What the task requires: Between the line containing "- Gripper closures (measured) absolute" and the line containing "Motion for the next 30" lies a run of lines; give that run again exactly, with both of those lines, and nothing else from the entries below.

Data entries
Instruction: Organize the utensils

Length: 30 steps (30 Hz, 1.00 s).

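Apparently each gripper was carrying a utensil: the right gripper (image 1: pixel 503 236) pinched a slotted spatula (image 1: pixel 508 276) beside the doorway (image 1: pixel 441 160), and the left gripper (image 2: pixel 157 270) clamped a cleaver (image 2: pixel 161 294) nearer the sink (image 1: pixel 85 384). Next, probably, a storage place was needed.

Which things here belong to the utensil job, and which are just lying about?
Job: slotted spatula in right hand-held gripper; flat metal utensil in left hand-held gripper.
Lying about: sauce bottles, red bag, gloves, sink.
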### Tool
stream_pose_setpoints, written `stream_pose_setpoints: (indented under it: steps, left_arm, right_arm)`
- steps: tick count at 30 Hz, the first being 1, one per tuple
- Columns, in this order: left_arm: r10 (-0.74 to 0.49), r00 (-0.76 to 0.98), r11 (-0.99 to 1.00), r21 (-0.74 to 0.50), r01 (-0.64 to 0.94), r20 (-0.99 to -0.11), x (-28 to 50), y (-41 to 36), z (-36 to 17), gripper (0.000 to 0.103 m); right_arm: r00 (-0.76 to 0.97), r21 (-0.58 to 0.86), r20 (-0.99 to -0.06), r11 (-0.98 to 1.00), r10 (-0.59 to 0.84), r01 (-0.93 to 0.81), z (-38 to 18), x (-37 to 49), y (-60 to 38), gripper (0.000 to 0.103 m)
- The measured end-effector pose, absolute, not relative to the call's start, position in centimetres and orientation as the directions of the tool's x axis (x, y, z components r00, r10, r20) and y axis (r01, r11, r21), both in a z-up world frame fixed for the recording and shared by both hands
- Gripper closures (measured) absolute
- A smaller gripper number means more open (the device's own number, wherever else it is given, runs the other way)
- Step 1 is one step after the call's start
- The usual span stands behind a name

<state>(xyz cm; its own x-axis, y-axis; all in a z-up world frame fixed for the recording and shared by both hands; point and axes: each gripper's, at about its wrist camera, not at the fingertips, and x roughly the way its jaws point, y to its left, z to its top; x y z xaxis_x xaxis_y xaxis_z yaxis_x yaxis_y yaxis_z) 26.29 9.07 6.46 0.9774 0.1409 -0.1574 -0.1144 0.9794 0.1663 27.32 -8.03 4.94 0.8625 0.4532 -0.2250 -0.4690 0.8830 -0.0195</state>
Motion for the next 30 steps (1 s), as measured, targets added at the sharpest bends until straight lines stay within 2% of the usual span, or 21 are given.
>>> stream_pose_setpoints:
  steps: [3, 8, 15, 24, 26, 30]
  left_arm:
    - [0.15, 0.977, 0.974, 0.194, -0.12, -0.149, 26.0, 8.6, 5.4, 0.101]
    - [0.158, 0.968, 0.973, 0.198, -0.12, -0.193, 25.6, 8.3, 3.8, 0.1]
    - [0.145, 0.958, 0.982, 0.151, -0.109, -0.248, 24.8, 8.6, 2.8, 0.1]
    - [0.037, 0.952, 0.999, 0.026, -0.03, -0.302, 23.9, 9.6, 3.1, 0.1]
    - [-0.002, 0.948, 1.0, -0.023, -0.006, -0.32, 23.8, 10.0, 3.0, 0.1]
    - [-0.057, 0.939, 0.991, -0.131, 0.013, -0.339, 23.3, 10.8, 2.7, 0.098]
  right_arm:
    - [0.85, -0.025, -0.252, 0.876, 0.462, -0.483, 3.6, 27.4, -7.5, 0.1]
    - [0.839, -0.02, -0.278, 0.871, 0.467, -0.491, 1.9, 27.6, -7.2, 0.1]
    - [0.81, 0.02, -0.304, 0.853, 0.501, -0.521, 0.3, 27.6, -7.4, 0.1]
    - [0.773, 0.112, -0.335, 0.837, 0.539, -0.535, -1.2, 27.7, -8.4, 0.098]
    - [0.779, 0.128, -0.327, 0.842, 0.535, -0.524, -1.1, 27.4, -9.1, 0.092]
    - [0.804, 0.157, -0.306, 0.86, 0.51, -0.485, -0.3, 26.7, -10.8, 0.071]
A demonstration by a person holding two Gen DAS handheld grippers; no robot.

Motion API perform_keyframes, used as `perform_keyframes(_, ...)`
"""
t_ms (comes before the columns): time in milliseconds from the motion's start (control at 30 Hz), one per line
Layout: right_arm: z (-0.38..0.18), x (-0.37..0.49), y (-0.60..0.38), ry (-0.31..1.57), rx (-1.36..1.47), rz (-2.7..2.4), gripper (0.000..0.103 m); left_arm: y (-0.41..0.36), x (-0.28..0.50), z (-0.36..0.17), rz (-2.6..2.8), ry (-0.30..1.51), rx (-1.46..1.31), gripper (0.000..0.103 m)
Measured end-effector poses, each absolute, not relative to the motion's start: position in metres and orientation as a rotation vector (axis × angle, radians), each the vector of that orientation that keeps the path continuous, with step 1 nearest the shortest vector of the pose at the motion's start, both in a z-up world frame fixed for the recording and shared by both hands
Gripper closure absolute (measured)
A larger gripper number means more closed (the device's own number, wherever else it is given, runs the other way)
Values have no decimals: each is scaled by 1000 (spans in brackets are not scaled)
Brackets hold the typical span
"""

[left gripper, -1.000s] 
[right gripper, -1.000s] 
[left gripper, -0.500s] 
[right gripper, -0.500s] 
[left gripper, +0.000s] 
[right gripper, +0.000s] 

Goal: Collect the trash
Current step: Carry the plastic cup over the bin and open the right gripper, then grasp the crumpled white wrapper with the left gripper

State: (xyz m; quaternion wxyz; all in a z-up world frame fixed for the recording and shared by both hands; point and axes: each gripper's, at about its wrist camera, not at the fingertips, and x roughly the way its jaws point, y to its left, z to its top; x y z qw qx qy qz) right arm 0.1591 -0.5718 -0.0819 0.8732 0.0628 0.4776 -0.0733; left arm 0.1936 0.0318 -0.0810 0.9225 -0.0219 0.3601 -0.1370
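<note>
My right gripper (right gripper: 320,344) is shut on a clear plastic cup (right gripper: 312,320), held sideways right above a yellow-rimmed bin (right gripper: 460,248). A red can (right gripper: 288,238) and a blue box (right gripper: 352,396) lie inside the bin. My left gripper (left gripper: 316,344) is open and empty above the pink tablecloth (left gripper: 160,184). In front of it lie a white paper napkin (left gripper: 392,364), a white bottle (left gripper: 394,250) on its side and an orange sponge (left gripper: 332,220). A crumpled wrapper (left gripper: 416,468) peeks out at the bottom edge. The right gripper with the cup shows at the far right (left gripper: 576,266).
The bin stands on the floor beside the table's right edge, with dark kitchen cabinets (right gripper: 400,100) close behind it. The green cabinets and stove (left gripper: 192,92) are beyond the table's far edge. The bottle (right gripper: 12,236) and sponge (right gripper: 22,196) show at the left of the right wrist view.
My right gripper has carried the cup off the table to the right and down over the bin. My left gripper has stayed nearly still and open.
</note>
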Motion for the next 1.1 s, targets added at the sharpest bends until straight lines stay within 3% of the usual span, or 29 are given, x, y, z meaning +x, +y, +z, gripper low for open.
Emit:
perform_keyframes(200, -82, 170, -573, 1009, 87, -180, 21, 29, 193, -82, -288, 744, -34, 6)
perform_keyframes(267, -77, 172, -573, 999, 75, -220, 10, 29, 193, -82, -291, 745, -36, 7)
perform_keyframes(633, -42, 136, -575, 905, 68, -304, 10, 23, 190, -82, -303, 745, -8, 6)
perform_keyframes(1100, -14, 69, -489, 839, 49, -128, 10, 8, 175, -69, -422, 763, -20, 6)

Solution for this task:
- Gripper closures (measured) absolute
- A smaller gripper number means more open (the device's own number, wherever else it is given, runs the other way)
- Step 1 is one step after the call's start
- The usual span stands behind a name

<state>(xyz cm; its own x-axis, y-axis; all in a z-up world frame fixed for the recording and shared by both hands; point and axes: each gripper's, at about its wrist camera, not at the fingertips, and x roughly the way its jaws point, y to its left, z to its top; x y z xaxis_x xaxis_y xaxis_z yaxis_x yaxis_y yaxis_z) 26.29 9.07 6.46 0.9774 0.1409 -0.1574 -0.1144 0.9794 0.1663 27.32 -8.03 4.94 0.8625 0.4532 -0.2250 -0.4690 0.8830 -0.0195</state>
Motion for the next 30 steps (1 s), as measured, targets added at the sharpest bends until straight lines stay within 2% of the usual span, or 21 are given.

The exercise has nothing more to it.